┌──
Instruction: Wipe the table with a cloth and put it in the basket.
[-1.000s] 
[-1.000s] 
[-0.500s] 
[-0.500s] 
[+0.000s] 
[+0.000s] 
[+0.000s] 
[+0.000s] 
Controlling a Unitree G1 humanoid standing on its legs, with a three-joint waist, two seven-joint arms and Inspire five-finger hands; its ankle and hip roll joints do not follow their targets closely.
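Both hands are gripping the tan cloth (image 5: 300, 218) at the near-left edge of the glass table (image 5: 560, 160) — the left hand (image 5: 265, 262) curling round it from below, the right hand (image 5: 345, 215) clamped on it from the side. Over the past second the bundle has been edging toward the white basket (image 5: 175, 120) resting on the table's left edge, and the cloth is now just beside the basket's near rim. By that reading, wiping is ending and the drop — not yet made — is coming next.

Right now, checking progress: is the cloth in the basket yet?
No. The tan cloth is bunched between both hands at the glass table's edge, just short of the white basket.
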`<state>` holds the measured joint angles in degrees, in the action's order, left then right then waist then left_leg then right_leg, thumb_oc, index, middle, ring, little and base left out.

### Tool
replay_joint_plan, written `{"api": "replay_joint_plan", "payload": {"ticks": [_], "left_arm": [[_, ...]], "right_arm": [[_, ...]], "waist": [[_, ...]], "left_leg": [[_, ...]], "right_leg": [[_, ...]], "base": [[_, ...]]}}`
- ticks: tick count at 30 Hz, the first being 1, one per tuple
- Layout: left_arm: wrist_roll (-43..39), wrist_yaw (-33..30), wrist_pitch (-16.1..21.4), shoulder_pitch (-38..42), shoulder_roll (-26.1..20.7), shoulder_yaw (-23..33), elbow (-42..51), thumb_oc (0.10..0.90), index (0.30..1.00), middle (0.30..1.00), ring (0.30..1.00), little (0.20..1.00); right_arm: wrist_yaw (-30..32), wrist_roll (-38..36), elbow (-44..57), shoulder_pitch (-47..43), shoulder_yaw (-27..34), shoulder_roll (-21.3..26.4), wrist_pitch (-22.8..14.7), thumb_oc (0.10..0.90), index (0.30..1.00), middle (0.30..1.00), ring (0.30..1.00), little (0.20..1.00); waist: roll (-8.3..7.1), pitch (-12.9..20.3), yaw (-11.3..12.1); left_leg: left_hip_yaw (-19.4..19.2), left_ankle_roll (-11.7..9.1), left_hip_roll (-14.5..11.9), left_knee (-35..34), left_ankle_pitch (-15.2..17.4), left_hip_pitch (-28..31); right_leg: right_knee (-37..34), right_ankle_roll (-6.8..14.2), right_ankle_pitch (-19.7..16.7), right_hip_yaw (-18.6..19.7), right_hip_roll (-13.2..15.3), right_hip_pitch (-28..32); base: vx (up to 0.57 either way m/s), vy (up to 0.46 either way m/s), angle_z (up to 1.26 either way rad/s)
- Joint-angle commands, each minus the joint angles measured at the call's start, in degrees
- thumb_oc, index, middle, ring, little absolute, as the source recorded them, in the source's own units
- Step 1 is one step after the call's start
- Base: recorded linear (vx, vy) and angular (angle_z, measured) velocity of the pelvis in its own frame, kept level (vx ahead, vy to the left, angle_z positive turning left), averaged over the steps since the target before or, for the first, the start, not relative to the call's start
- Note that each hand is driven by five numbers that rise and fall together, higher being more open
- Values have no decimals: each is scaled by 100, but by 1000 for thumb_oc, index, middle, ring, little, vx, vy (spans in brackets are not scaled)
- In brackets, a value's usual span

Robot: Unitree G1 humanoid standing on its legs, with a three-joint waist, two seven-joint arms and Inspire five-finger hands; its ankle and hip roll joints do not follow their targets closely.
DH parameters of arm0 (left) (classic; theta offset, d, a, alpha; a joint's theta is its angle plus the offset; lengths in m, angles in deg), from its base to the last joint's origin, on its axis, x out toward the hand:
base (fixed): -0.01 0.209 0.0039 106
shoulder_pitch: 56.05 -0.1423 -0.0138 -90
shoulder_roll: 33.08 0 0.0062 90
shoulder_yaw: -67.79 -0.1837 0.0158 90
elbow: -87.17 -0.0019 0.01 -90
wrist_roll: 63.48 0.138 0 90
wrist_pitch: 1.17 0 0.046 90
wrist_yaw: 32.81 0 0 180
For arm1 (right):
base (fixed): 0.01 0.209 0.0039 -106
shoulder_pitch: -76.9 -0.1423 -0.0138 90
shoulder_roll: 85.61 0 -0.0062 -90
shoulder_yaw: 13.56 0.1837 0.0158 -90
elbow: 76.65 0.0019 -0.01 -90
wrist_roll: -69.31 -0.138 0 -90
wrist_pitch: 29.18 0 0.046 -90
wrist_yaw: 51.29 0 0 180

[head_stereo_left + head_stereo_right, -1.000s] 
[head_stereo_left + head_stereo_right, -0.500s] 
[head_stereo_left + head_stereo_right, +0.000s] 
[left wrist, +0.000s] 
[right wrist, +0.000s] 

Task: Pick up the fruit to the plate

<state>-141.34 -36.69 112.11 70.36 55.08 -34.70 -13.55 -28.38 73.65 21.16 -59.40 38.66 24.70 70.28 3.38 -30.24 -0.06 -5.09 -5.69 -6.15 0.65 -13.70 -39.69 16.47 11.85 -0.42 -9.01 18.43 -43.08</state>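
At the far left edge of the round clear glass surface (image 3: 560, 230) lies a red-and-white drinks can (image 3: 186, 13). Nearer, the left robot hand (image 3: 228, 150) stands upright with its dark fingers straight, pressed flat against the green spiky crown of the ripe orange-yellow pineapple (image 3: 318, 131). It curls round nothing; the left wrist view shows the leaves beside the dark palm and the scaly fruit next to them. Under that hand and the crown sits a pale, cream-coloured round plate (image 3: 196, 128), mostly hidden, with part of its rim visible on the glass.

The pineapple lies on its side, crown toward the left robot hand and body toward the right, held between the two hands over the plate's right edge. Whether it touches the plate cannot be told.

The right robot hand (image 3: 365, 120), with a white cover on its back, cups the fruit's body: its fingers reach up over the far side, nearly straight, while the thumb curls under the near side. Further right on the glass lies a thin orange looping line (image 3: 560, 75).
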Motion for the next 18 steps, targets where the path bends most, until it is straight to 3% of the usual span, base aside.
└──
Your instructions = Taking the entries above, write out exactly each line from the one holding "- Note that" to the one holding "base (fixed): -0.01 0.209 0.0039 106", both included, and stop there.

Exercise output =
- Note that each hand is driven by five numbers that rise and fall together, higher being more open
- Values have no decimals: each is scaled by 100, but by 1000 for thumb_oc, index, middle, ring, little, vx, vy (spans in brackets are not scaled)
- In brackets, a value's usual span

Robot: Unitree G1 humanoid standing on its legs, with a three-joint waist, two seven-joint arms and Inspire five-finger hands; its ankle and hip roll joints do not follow their targets closely.
DH parameters of arm0 (left) (classic; theta offset, d, a, alpha; a joint's theta is its angle plus the offset; lengths in m, angles in deg), from its base to the last joint's origin, on its axis, x out toward the hand:
base (fixed): -0.01 0.209 0.0039 106

Nothing remains to be answered in this exercise.